(WORK ITEM) An exact transcription of all the data is required; the pictures are to be left out.

§

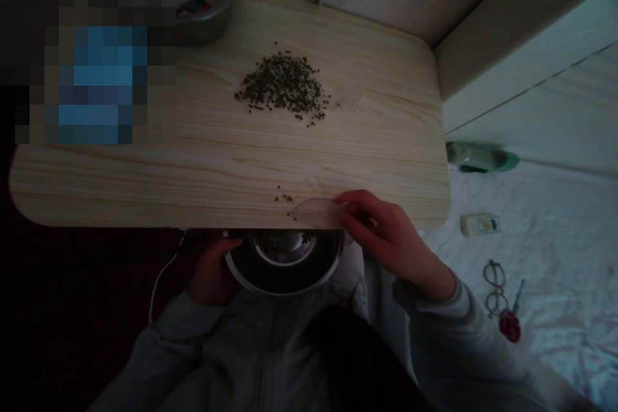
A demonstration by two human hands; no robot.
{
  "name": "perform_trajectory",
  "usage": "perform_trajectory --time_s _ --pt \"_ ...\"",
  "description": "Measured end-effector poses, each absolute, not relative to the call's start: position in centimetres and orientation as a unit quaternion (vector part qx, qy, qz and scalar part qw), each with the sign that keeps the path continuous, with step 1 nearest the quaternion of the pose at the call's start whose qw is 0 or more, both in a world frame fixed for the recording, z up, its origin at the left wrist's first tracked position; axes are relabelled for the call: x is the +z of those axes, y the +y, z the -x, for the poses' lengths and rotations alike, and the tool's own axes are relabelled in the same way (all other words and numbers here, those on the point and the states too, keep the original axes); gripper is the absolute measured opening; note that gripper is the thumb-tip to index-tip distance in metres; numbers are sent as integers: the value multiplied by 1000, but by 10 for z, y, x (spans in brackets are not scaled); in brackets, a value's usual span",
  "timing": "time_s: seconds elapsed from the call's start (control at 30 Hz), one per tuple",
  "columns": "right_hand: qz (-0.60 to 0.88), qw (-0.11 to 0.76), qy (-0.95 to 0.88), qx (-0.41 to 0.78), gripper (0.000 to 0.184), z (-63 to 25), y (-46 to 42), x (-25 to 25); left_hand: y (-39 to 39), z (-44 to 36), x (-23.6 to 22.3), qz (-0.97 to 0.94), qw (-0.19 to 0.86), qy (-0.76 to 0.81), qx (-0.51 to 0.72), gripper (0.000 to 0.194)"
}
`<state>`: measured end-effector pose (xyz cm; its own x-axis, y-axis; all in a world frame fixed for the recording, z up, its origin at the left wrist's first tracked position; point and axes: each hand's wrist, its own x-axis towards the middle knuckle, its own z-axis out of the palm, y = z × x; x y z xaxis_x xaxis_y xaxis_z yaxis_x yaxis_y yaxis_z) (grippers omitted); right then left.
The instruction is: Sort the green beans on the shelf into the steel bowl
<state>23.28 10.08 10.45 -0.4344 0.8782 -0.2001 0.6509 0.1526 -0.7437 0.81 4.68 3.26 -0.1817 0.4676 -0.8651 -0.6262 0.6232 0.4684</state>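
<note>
A heap of small dark greenish-brown grains (284, 85) lies on the wood-patterned tabletop (168, 174). A few loose grains (284, 197) are scattered close to the near edge. My right hand (381, 232) grips a pale, translucent, thin scraper-like piece (316, 212), which rests almost flat on the tabletop beside those grains. Just below the edge sits a round dark bowl (280, 280) with a silvery rim; the tabletop hides its far side. Some dark bits show around the shiny round middle of it. My left hand (212, 270) holds the bowl's left rim, thumb on top, other fingers mostly hidden.
A metal basin (212, 19) with things inside stands at the back left, beside a blurred-out patch. On the white bedding (555, 232) at right lie a green bottle (480, 157), a small remote control (481, 224), glasses (495, 286) and a dark red item (510, 326). A white cable (161, 273) hangs at left.
</note>
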Motion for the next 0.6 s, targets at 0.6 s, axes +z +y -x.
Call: perform_trajectory --time_s 0.6 --pt "490 147 -747 426 22 -223 97 100 45 -8 31 67 645 616 447 14"
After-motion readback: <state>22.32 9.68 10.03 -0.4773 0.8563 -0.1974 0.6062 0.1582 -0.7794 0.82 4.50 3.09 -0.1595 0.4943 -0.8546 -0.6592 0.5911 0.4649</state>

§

(TASK SOLUTION)
A demonstration by two human hands; no robot.
{
  "name": "perform_trajectory",
  "usage": "perform_trajectory --time_s _ --pt \"_ ...\"",
  "description": "Measured end-effector poses, each absolute, not relative to the call's start: position in centimetres and orientation as a unit quaternion (vector part qx, qy, qz and scalar part qw), each with the sign that keeps the path continuous, with step 1 nearest the quaternion of the pose at the call's start whose qw is 0 or more, both in a world frame fixed for the recording, z up, its origin at the left wrist's first tracked position; axes are relabelled for the call: x is the +z of those axes, y the +y, z the -x, for the poses' lengths and rotations alike, and the tool's own axes are relabelled in the same way (all other words and numbers here, those on the point and the states too, keep the original axes); gripper is the absolute measured opening; note that gripper is the thumb-tip to index-tip distance in metres; numbers are sent as integers: the value multiplied by 1000, but by 10 for z, y, x (spans in brackets are not scaled); in brackets, a value's usual span",
  "timing": "time_s: seconds elapsed from the call's start (control at 30 Hz), one per tuple",
  "columns": "right_hand: qz (-0.60 to 0.88), qw (-0.11 to 0.76), qy (-0.95 to 0.88), qx (-0.41 to 0.78), gripper (0.000 to 0.184), z (-63 to 25), y (-46 to 42), x (-25 to 25); left_hand: y (-39 to 39), z (-44 to 36), x (-23.6 to 22.3), qz (-0.97 to 0.94), qw (-0.19 to 0.86), qy (-0.76 to 0.81), qx (-0.51 to 0.72), gripper (0.000 to 0.194)"
}
`<state>`: measured end-effector pose (xyz cm; its own x-axis, y-axis; all in a world frame fixed for the recording, z up, its origin at the left wrist's first tracked position; point and axes: each hand's wrist, its own x-axis towards the middle knuckle, its own z-axis out of the palm, y = z × x; x y z xaxis_x xaxis_y xaxis_z yaxis_x yaxis_y yaxis_z) (grippers omitted); right then left.
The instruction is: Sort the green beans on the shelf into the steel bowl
<state>23.28 10.08 10.45 -0.4344 0.8782 -0.2001 0.6509 0.1526 -0.7437 0.81 4.68 3.26 -0.1817 0.4676 -0.8651 -0.6262 0.6232 0.4684</state>
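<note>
A heap of small dark greenish-brown grains (284, 85) lies on the wood-patterned tabletop (168, 174). A few loose grains (284, 197) are scattered close to the near edge. My right hand (381, 232) grips a pale, translucent, thin scraper-like piece (316, 212), which rests almost flat on the tabletop beside those grains. Just below the edge sits a round dark bowl (280, 280) with a silvery rim; the tabletop hides its far side. Some dark bits show around the shiny round middle of it. My left hand (212, 270) holds the bowl's left rim, thumb on top, other fingers mostly hidden.
A metal basin (212, 19) with things inside stands at the back left, beside a blurred-out patch. On the white bedding (555, 232) at right lie a green bottle (480, 157), a small remote control (481, 224), glasses (495, 286) and a dark red item (510, 326). A white cable (161, 273) hangs at left.
</note>
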Motion for the next 0.6 s, targets at 0.6 s, axes +z +y -x.
Call: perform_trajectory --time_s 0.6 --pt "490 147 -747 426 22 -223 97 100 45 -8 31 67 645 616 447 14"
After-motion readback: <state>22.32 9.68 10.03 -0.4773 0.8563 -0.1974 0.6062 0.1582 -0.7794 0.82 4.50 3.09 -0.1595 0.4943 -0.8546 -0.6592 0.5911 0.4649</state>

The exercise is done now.